Travis looked over his shoulder to the ocean for a second.

"Andy," he said slowly.  "Neither Kristin nor Susan is my type."

"Then why did you make that comment at the pool?  I thought we were
supposed to be totally straight with one another this week."

Travis giggled.  I didn't know what I had said that was funny.

"I was being honest with you," he said.  For some reason he seemed to be a
little nervous.  "And I'm being totally honest with you right now."

"Travis, what are you talking about?  I'm totally confused."

"Andy," he said looking down at his drink.  "Umm I don't really know how to
say this so I guess I'll just spit it out.  So, ah, . . . I'm gay, Andy.
The person in our group who I find really attractive is . . . you."

It took a second for what Travis just said to register with me.  It didn't
make any sense.  I mean, he was so cool.  He was so not . . . gay.  How
could Travis be queer?

"What?"  I said.  "I don't understand."

"Look," said Travis calmly looking up at me.  "It's not that complicated.
Kristin and Susan aren't my type because they're girls.  I find guys well,
ya know, attractive.  I like being around guys.  And I guess I thought
maybe, since you didn't have a girlfriend and weren't interested in the
girls around here that, well that maybe, um, you might like me too."

"Well I like being around guys too sometimes, but to shoot hoops and play
video games with, not to fuckin' date," I said getting angry.  "I can't
believe you thought I was queer.  You thought I wanted to climb all over
you just because Kristin doesn't ring my bell?  Well that's bullshit,
Travis.  It's total bullshit."  I was speaking before I could even think
about what I was saying.  I felt so angry I didn't know what to do.

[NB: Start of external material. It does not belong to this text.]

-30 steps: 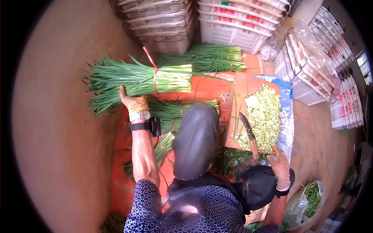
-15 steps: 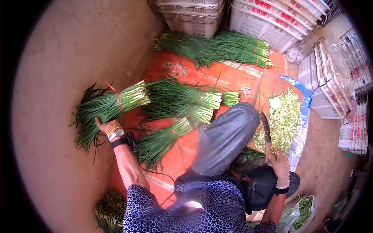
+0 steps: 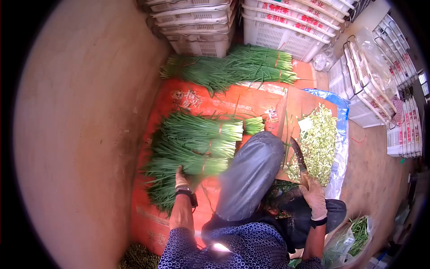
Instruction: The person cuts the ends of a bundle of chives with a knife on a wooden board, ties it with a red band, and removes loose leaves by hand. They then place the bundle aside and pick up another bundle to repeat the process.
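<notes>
My left hand [image 3: 181,180], gloved, is at the near edge of a banded bunch of long green stalks [image 3: 186,165], one finger over the leaves and the others hidden. This bunch lies against similar bunches [image 3: 201,127] on the orange sheet, pale cut ends to the right. My gloved right hand [image 3: 313,195] is closed round the handle of a knife [image 3: 297,151], its dark, curved blade pointing up and left over the board's edge. Chopped pale pieces [image 3: 319,139] lie beside the blade.
More bunches [image 3: 260,62] lie at the back, below stacked white crates [image 3: 282,36]. Other crates [image 3: 358,89] stand at the right. A plastic bag of green scraps [image 3: 358,235] is at the lower right. My raised knee [image 3: 253,170] is between my hands.
My left hand has moved right from the wall side, and the bunch it held up there is now among those on the sheet. The knife has shifted slightly left; the view has shifted too.
</notes>
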Motion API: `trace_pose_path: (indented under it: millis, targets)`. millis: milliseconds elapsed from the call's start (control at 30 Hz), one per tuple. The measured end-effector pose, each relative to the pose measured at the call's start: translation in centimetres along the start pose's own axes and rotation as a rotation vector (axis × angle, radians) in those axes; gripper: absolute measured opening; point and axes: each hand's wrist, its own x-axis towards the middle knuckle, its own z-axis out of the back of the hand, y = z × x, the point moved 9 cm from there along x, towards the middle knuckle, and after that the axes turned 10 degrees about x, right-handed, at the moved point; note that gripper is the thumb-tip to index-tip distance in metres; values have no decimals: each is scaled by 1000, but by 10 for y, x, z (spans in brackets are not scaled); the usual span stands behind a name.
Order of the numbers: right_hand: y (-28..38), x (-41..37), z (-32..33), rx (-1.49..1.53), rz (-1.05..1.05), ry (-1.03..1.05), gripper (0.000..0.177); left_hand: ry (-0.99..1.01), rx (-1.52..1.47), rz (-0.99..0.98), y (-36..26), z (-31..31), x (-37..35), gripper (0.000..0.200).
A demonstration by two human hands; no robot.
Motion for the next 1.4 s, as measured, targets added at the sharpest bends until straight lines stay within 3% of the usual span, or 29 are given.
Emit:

"I'm sorry, Andy," said Travis.  "Really, I am.  I didn't want to make you
angry, I just wanted to be honest with you.  Just forget about it, OK.  I
. . ."

"I'm not a fucking faggot," I said more loudly than I intended to.  "Just
. . . just lay off all right."

"I'm sorry, Andy.  Really," Travis said with a panicked look on his face.
"I am so sorry I misunderstood.  I never meant for you to be uncomfortable.
I was just so tired of lying to people and I thought I could tell you the
truth.  I didn't want you to be angry.  Really.  I didn't think this
through.  I'm sorry."

"Yeah.  Whatever," I said to him practically sneering.  "I need to go
Travis.  I have to get ready for dinner and I . . . I have to go."  I got
up and walked as fast as I could down the hallway.

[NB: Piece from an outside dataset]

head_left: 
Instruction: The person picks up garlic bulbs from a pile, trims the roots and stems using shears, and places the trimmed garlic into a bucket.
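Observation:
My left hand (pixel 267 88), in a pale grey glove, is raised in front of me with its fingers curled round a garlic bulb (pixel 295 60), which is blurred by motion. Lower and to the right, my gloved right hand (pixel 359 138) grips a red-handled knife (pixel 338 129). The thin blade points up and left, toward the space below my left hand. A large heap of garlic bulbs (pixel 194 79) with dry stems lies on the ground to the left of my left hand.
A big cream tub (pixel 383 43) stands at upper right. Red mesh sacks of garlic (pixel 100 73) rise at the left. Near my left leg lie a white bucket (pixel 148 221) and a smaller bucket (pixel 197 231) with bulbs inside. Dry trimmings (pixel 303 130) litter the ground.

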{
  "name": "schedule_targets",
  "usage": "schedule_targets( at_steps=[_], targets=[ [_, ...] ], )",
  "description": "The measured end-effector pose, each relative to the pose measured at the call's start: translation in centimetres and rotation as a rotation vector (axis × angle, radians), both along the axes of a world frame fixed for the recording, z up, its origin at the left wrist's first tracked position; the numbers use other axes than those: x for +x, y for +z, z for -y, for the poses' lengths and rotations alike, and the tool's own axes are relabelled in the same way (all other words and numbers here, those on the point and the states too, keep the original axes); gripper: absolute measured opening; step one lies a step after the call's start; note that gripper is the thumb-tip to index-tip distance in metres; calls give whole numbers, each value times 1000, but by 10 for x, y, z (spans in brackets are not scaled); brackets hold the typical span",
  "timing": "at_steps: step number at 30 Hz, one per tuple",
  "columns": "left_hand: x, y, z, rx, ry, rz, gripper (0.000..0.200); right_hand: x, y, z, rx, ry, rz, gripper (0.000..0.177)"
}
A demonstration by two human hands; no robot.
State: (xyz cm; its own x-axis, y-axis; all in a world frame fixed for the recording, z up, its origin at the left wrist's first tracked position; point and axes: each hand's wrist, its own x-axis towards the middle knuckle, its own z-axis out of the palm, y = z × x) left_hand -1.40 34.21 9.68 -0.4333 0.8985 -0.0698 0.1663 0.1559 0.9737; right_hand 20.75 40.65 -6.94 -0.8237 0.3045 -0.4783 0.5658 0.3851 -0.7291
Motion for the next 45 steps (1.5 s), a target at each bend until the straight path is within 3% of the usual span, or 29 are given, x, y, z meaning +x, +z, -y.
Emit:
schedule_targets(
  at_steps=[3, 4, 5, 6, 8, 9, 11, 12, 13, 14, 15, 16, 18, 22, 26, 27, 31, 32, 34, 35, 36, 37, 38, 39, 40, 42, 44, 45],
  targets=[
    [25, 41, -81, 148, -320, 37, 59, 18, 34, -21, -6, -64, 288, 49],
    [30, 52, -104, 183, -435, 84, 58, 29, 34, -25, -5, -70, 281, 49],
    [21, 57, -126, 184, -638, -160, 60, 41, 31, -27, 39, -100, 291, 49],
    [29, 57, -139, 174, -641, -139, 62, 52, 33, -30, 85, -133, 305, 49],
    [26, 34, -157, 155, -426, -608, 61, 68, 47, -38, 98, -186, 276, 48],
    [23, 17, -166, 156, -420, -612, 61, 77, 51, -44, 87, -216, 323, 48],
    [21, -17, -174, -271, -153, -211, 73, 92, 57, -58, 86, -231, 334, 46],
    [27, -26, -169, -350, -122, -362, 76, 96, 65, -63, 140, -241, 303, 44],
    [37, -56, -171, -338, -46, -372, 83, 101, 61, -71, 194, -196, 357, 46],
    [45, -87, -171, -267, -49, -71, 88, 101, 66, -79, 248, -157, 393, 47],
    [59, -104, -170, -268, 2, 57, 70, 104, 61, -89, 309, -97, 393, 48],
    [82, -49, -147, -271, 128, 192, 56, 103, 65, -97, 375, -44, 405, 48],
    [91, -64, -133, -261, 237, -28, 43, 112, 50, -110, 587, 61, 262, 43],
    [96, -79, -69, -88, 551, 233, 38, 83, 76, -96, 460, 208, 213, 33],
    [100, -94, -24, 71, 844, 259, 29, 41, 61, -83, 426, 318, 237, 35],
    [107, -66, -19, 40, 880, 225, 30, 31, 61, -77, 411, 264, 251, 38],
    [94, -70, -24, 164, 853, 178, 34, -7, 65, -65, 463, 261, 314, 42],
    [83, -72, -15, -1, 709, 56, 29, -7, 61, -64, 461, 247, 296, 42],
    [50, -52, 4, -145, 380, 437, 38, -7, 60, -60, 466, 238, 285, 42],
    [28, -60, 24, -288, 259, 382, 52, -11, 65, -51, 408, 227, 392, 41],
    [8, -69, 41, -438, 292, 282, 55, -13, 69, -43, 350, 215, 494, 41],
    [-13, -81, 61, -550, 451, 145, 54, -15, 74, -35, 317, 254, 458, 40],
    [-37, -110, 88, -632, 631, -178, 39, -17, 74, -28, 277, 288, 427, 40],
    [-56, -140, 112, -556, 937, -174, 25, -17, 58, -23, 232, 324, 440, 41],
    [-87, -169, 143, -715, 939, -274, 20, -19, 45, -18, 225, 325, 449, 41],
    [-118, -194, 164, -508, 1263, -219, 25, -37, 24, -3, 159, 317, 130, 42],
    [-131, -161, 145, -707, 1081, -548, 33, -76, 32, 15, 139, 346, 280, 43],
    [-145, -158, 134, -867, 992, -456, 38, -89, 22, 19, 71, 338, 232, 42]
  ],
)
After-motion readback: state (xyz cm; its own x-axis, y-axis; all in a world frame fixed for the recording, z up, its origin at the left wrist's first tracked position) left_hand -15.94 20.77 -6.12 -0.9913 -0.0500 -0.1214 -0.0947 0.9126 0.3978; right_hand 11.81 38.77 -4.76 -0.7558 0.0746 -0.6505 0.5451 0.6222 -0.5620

Just like that my vacation had turned into a nightmare.  I couldn't believe
that Travis was queer.  He seemed so normal, so cool.  I had really liked
him but apparently he was only interested in getting inside my pants.  I
was so pissed.  I was so confused.  It was totally unfair of him to pretend
to like me when all he wanted was to do . . . what ever he wanted to do.
This was all his fault, I thought.

He couldn't be right, I told myself.  I couldn't be faggot either.  I mean,
just because I had never had a girlfriend and I didn't find the girls at my
school especially attractive didn't mean I wanted to suck face with a guy.
I just hadn't met the right girl yet, right?  Just because I sometimes
noticed good lucking guys didn't mean I wanted to be a girl, right?

But, damnit!  Why didn't feel anything with Kristin?  Why did I practically
pop out of my shorts when Travis touched me this afternoon?  Why didn't I
think about girls in the same way that all my friends said they did?

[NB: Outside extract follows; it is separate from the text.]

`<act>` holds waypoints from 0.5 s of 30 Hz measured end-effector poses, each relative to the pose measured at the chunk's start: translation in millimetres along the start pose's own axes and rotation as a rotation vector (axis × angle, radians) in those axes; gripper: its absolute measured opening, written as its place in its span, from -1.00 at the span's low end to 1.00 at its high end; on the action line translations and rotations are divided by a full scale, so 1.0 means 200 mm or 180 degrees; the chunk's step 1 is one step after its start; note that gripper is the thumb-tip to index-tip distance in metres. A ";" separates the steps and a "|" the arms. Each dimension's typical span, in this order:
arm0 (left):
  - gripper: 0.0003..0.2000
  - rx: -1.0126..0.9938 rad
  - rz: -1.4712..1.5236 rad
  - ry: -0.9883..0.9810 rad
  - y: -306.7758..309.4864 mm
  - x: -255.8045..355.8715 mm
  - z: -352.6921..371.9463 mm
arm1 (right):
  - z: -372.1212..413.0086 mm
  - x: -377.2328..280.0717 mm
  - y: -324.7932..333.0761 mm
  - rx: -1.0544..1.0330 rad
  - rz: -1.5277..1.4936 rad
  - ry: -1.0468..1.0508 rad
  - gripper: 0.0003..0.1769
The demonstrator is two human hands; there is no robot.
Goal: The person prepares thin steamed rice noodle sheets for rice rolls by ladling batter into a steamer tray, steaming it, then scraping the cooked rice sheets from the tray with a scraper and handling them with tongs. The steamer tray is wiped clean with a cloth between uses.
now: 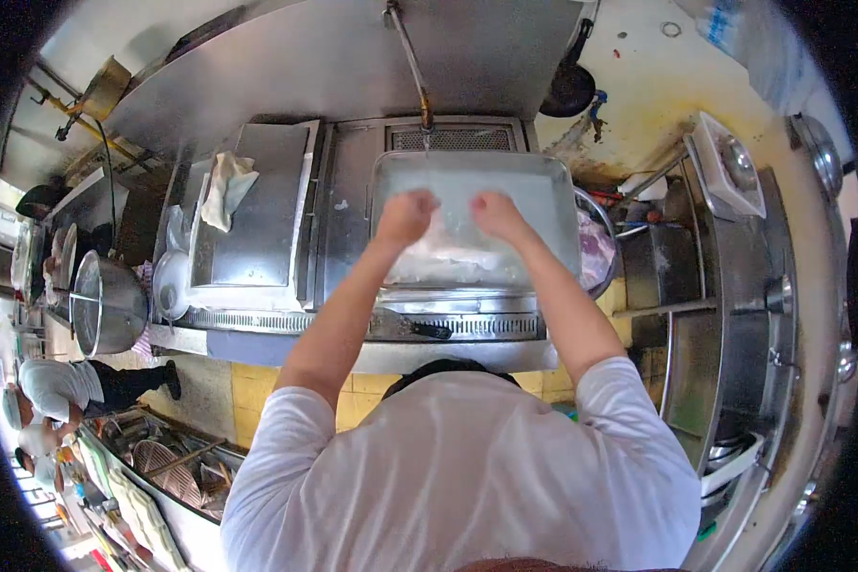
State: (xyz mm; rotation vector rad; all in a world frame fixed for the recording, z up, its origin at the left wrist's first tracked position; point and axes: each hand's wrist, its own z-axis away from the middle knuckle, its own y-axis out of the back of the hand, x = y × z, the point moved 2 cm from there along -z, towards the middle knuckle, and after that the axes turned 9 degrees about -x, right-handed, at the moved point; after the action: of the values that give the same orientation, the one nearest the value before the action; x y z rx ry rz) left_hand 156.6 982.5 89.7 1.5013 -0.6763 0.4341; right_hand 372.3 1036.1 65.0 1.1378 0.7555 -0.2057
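Note:
A large rectangular metal tub [569, 234] holds cloudy whitish water, and a pale pinkish mass [458, 259] lies in its near half. Over the tub's left side is my left hand [410, 215], fingers curled into a fist. My right hand [496, 213] is level with it, a short gap to the right, also curled closed. Both hands look slightly blurred, and I cannot tell what is in them. Behind the tub, a tap pipe [412, 62] comes down towards its far rim.
A crumpled cloth [227, 191] lies on the metal cover at left. A dark-handled tool [419, 329] rests along the counter's front edge. Right of the tub stands a round bowl of raw meat [596, 250]. Far left are a big pot [107, 303] and a person in white [62, 386].

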 end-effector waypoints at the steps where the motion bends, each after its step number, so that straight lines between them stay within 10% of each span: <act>1: -0.79 0.0340 0.0291 -0.0123 0.08 0.10 -0.07 | -0.05 -0.15 0.06 0.0060 -0.0811 0.0459 -0.74; 6: -0.80 0.0950 0.0417 -0.0318 0.44 0.34 -0.19 | -0.11 -0.62 0.20 -0.0012 -0.1427 0.0576 -0.76; 15: -0.83 0.1820 0.0693 0.0025 0.59 -0.01 0.08 | 0.09 -0.29 0.08 -0.0418 -0.0520 0.0714 -0.74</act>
State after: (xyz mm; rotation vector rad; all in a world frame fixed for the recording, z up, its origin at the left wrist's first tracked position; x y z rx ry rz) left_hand 76.1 972.7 176.8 1.9656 -0.7498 0.8517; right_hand 346.0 1015.6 117.8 0.9844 1.0478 -0.1639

Nothing seemed to make any sense.

And if all that didn't make me feel enough like shit, there was that look
of panic that Travis gave me.  He looked so sad, so crushed, and I started
to feel bad for being such a total asshole to him.  He had been really nice
to me and I did really like him.  I mean, I never would have been that mean
to Kristin if I didn't want to date her, so what gave me the right to be
that way to Travis?

I arrived at our cabin and I was angry.  Pissed.  I was mad at myself and I
was mad at Travis and I was mad that I didn't know what I was feeling any
more.  If I had been at home, I would have hidden myself in my room and
totally avoided everyone.  But now I had to go into this little cubby hole
I was sharing with my parents and my sister and pretend that everything was
OK.  This sucked.

I opened the door and discovered the three of them cheerfully getting ready
for dinner, Mom combing Ruthie's hair while Dad was tying his tie.

"I was wondering if you were going to make it, dear," said my mother.
"You'd better get changed quickly, we need to be upstairs in fifteen
minutes.

"I know, I know," I gritted my teeth while talking to her.  "I need to take
a shower and then I'll get dressed.  Can I meet you guys up there?" I so
wanted them to leave right now so I could at least have a few minutes by
myself.

"I suppose," sighed Mom.  "Just get there as soon as you can."  She turned
and looked at me.

"Are you OK, honey?" asked my Mom.  "You look a little flushed or
something."

"I'm fine." I said.  "Just sun burn probably."  I closed the door to the
closet that served as our bathroom and turned on the shower.  I took off my
work out clothes and climbed in.  I was in the shower for maybe a minute
when I heard the outer door close and my parents leave.  Almost immediately
I started bawling like a baby.  Everything was so screwed up.  I didn't
understand what was going on in my head.  I didn't understand how I had
been so mean to Travis.  I didn't understand why I wasn't like everyone
else.  I didn't know what to do.  I just cried and cried.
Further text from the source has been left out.